The distribution of counterfeit products via the Internet is clearly an issue which has been topical for years – and still is. But more recently 3-D printing has posed a challenge for current trademark law. 3-D printing has developed very considerably in recent years and is also becoming ever more important in industrial production. In particular, the industrial use of 3-D printing is strewn with major legal stumbling blocks. For instance, a trademark can be infringed by the production of a 3-D print if the model file either comprises a trademark or itself constitutes a (three-dimensional) trademark. Protected designs can also stand in the way of the production of 3-D models and 3-D prints.

Intellectual property – where next?

All these changes in the digital world raise questions. Should intellectual property in the digital world be evaluated and handled in a completely different way from in the analogue world? Do we need a fundamental change in the existing system of rights for shaping protection of intellectual property? Or should the existing system essentially continue as it is with only individual adjustments being made to take the digital challenges into account?
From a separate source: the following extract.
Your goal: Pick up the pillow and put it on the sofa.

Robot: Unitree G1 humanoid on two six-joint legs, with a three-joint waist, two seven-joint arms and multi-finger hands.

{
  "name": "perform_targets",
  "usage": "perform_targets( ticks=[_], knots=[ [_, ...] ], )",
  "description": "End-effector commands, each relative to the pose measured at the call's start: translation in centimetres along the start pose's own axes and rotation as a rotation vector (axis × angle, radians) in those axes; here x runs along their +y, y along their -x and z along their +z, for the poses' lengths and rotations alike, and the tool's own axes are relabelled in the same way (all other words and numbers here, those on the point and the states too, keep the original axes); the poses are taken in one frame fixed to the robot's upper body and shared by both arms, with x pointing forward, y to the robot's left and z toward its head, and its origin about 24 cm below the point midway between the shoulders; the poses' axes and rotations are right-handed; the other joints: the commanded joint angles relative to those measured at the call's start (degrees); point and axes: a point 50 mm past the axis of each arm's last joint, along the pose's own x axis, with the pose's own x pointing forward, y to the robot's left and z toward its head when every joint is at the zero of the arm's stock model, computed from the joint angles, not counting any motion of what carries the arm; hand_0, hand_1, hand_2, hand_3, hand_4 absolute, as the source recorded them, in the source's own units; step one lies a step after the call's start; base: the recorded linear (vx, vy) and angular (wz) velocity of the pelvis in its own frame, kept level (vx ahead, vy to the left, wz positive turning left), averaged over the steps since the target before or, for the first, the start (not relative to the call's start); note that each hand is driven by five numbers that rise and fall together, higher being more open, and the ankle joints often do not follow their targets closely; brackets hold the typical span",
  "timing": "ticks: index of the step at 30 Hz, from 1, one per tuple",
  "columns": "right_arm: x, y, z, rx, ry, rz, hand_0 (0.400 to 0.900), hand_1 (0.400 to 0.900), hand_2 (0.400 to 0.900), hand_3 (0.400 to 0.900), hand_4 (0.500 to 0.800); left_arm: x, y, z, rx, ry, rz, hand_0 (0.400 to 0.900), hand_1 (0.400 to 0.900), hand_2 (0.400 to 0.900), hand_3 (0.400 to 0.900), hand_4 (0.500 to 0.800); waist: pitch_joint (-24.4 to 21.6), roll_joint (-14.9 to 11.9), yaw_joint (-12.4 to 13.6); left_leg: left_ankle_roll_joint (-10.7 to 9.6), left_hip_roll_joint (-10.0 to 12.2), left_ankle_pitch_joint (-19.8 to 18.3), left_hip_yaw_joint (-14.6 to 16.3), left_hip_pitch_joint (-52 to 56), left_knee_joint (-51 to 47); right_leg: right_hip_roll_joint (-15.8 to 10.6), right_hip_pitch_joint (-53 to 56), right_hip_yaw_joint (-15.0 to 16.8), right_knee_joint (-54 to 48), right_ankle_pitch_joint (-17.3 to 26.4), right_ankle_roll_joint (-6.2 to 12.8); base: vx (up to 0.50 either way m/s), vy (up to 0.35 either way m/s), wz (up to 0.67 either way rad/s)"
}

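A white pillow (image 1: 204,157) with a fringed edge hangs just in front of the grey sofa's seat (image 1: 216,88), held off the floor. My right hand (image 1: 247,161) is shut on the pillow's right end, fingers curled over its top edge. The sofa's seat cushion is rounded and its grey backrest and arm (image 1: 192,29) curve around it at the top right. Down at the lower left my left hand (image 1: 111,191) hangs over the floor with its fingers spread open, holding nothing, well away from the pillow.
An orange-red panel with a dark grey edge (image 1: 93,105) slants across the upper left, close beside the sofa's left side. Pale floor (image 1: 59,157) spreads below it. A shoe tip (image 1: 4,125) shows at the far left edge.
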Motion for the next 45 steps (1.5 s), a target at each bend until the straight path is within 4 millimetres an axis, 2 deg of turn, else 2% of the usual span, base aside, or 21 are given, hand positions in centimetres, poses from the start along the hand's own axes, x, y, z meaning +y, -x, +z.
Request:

BDI is an important player in this exciting discussion on the future of intellectual property. But even if this multi-faceted discussion is still in its infancy, one thing can already be highlighted: intellectual property rights have a legitimacy in the digital world – even if they were created in the analogue world. We should adhere to the fundamental system for these rights. In principle, the creator or inventor must be granted the right to determine how he uses his work and what happens to it. But it is self-evident that legislative framework conditions must reflect the real-life situation and take innovative changes into account. Hence, adjustments to the challenges of the digital world are certainly sensible and necessary.